By Jeff Sharlet
Charles “Sparky” Schulz began his cartooning career at a Catholic magazine called Timeless Topix, but the strip that became his contribution to American letters–“Peanuts,” aka Charlie Brown–was the result of a Zen Buddhist-like meditation.
“Meditation,” writes Laurel Maury in the New York Press, “requires sameness, safety and routines. Schulz’s life had all three–as did 1950s America. Meditation works best when people believe theirs is the best of all possible worlds. With its set schedules of work and leisure, its dedication to a single set of ideals and its sense that there was nothing else worth striving for beyond more of the same, life in 50s suburban America looks like Zen meditation. Zen with cocktail parties, to be sure, but a year in a Japanese monastery would probably leave most people craving martinis. The mind-trips of the 60s began not with drugs, but among children on green lawns among houses all the same. Consider this sameness as the sameness of Buddhist rock gardens. Sometimes a prison, a restricted life, can also be the gate to endlessness.”
Maury’s essay on Schulz, in honor of the first two of Fantagraphic’s projected 25-volume edition of his entire oeuvre and augmented by Maury’s own interviews with Schulz’s widow, is a brilliant example of one of my favorite genres of religion writing: Since stories in this category doesn’t have a name, let’s call them “revealers,” essays in which the author uncovers religious ideas in pop culture — sometimes, symbols buried so deep the artist in question may not have been aware of them.
Did Matt Groening, creator of “The Simpsons,” really intend to offer up a Christian parable, as Christianity Today has claimed? Are “The Sopranos” really a reflection of Catholic orthodoxy, as Godspy suggests? Is Superman really a resurrection of the Jewish golem figure?
Maybe so. But Schulz’ alleged Buddhism belongs in another category, since Schulz himself was a Christian, a Sunday school teacher in the Church of God (Anderson), a conservative Presbyterian denomination. One of the bestselling works of modern theology has to be The Gospel According to the Peanuts, published 39 years and 10 million copies ago. Writing inReligion in the News (one of The Revealer’s favorite journals) not long after Schulz’ death in 2000, Dennis R. Hoover provides an excellent overview of religion in “Peanuts” — Christianity, he notes, accounts for the subject matter of around 10% of the 18,000 strips — and the ways in which the press saw and did not see the faith of Charlie Brown.

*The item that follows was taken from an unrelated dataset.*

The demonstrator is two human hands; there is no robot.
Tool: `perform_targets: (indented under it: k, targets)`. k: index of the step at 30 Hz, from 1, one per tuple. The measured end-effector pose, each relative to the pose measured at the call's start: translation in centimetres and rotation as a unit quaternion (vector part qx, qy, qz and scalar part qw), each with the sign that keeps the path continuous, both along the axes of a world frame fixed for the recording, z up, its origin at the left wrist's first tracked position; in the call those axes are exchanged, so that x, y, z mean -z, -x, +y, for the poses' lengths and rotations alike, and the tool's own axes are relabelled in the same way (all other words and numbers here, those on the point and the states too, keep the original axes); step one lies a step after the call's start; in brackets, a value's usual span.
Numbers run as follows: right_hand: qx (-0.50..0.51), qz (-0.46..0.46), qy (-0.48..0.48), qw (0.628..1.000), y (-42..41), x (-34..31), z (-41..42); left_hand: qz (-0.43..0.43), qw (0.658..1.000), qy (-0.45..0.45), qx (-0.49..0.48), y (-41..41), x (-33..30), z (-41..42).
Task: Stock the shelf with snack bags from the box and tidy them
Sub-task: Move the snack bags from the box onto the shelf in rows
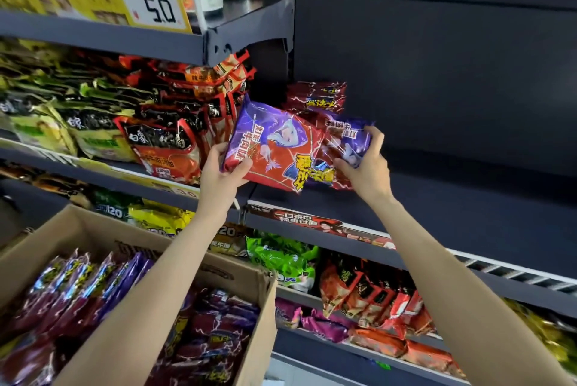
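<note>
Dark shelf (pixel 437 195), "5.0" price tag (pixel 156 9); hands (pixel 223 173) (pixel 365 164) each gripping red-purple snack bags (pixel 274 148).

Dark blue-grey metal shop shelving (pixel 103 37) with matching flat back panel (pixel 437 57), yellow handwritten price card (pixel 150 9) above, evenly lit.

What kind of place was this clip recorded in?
Most likely a shop's snack aisle. Dark shelves hold rows of packaged food, a price tag reads 5.0, and an open box of snack bags sits below. The left hand and right hand each hold a bag.
</note>
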State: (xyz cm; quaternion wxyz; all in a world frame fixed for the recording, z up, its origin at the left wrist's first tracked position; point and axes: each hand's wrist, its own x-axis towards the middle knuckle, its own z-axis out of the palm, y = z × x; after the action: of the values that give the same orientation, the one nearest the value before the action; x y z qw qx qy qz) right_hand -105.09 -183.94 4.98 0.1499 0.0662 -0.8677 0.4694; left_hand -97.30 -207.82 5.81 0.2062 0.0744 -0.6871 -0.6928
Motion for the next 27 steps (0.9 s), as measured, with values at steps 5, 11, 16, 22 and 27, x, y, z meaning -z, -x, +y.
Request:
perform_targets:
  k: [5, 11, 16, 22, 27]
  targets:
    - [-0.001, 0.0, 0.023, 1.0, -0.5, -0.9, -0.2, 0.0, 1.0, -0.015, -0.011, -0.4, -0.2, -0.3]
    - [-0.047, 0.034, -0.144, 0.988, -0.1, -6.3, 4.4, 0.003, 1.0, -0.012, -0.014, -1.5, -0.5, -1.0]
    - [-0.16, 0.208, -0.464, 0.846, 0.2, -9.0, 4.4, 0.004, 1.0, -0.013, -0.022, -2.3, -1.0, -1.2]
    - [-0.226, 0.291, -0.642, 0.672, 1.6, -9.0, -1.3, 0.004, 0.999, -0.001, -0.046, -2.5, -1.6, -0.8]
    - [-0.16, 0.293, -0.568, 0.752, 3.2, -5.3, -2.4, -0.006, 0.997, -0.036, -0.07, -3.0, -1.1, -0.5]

Ironically, those who got Schulz’ Christianity recognized in it a Buddhism that Laurel Maury misses: The First Noble Truth, suffering. In a Washington Postobituary, Henry Allen called it “the American sadness,” comparing Charlie Brown to Willy Loman and writing that “in the Bible, God is testing Job. In ‘Peanuts,’ bad things happen for no reason at all.”
Of course, to Schulz, there was a reason — original sin — and a solution — Jesus — but even if the Buddha never figured in his theology, Maury is on as solid ground connecting Snoopy to Siddhartha Gautama as she is in drawing out the strip’s roots in high modernism (Schulz, she notes, was just a few degrees of separation removed from T.S. Eliot). Schulz’ Buddhamind, she argues, was the result of the peculiarly American Zen of the 1950s — not that of Kerouac, Burroughs, and the Beats, but of backyard barbecues and keeping up with the Jones as a kind of spiritual practice. Schulz was a conservative man, and Maury finds in his creation a conservative calm (or is all calm inherently conservative?), a mood that, for her part at least, seems to be as much about rejecting the flurry of contemporary culture as it is about celebrating the alleged peace of fifty years ago.
So Maury, like Schulz often did, is presenting a parable, a story about one thing that is really about another. So, too, do most writers who explore religion and culture. The trick is to understand the story you’re telling, and why you’re telling it. Revealing religion in pop culture requires looking beyond the artist’s intentions, to the swirl of cultural influences in which he or she worked and the whirlwind of cultural influences in which we receive the fruits of the artist’s labor — the pop culture blizzard in which the zazen of a silent beagle offers some kind of serenity, if not redemption.